Outra cláusula, menos discutida fora do meio jurídico, antecipa o vencimento de um contrato simplesmente porque a empresa entrou com pedido de recuperação judicial ou teve a falência decretada, mesmo sem qualquer inadimplemento concreto naquele contrato específico. É a chamada cláusula ipso facto de insolvência.

Pedro Henrique Torres Bianchi
Pedro Henrique Torres Bianchi

Pedro Bianchi destaca que essa diferença muda tudo na hora de negociar: uma cláusula pune um fato econômico que já aconteceu, a outra pune o simples ato de buscar a recuperação judicial, procedimento que a própria lei existe para viabilizar.

A lógica por trás dessa cláusula é proteger o credor contra o risco de a empresa buscar a recuperação judicial de forma estratégica, sem que tenha havido qualquer inadimplemento real até aquele momento. O problema aparece quando esse mecanismo de proteção acaba atingindo justamente os contratos que a empresa precisa manter ativos para continuar operando durante a reestruturação.

Por que os tribunais tratam essas cláusulas de forma diferente?

A validade formal da cláusula ipso facto não é automaticamente afastada só porque a empresa entrou em recuperação judicial. O que muda é o controle sobre sua eficácia imediata, principalmente quando ela atinge um contrato essencial para a empresa continuar operando durante a reestruturação.

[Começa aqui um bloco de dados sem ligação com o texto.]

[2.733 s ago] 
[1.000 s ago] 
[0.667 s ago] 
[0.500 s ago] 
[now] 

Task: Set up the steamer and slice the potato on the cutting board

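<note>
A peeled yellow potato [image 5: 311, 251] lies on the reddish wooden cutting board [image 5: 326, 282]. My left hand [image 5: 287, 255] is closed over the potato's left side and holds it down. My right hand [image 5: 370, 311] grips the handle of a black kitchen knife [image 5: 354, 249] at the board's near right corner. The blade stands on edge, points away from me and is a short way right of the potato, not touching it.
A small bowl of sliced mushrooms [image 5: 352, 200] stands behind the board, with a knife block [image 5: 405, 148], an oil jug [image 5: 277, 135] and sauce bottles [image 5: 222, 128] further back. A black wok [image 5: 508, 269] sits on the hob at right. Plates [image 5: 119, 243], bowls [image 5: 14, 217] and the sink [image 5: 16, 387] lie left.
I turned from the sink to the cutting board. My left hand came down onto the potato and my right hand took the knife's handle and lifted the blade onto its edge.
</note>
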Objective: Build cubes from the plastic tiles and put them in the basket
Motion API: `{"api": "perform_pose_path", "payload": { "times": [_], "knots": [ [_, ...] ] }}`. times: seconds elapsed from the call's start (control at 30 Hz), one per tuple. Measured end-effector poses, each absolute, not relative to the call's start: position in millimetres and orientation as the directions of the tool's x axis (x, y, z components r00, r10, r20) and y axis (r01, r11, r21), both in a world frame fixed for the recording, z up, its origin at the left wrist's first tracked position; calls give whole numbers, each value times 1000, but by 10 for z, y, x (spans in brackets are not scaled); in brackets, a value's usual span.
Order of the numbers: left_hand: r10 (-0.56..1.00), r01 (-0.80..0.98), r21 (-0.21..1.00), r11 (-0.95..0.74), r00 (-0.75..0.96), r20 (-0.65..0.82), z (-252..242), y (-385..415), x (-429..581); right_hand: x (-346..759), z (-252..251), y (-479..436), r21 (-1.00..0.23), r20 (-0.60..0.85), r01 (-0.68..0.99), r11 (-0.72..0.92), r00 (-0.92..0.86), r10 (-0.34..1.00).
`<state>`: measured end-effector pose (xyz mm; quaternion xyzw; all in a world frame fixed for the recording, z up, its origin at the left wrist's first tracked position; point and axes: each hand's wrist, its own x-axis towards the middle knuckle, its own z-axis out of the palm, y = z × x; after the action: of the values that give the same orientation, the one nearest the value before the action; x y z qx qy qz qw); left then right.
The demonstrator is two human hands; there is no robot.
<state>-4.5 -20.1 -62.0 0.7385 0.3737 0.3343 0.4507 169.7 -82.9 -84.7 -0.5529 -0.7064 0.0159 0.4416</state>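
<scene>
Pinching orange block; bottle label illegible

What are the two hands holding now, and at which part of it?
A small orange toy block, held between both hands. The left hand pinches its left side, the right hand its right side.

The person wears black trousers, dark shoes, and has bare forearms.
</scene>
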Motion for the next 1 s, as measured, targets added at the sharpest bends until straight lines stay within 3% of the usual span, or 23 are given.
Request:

Pedro Bianchi comenta, nesse âmbito, que, quando o vencimento automático de um contrato essencial ameaça inviabilizar a continuidade da operação, a discussão deixa de ser só sobre a validade da cláusula e passa a envolver o próprio objetivo da recuperação judicial, que é manter a empresa funcionando.

Contratos de fornecimento de insumo estratégico, de licença de sistema de gestão ou de manutenção de equipamentos usados na operação diária costumam entrar nessa categoria de essencialidade, exatamente os tipos de contrato em que uma cláusula ipso facto rígida pode travar a continuidade do negócio.

Como revisar contratos antes que a crise revele o risco?

Mapear, contrato por contrato, se a cláusula de vencimento antecipado depende de inadimplemento real ou apenas do status jurídico da empresa, evita surpresas justamente no momento em que menos sobra tempo para negociar prazo por prazo.

Esse mapeamento costuma render uma lista curta de contratos que merecem atenção prioritária: aqueles em que o vencimento não depende de nenhum atraso da própria empresa, apenas do fato de ela buscar a reestruturação judicial.

Pedro Henrique Torres Bianchi explica essa etapa como um exercício de antecipação: quem já sabe qual cláusula realmente ameaça a operação entra em qualquer negociação de crise com um mapa mais claro do que está em jogo, em vez de descobrir isso contrato por contrato, sob pressão.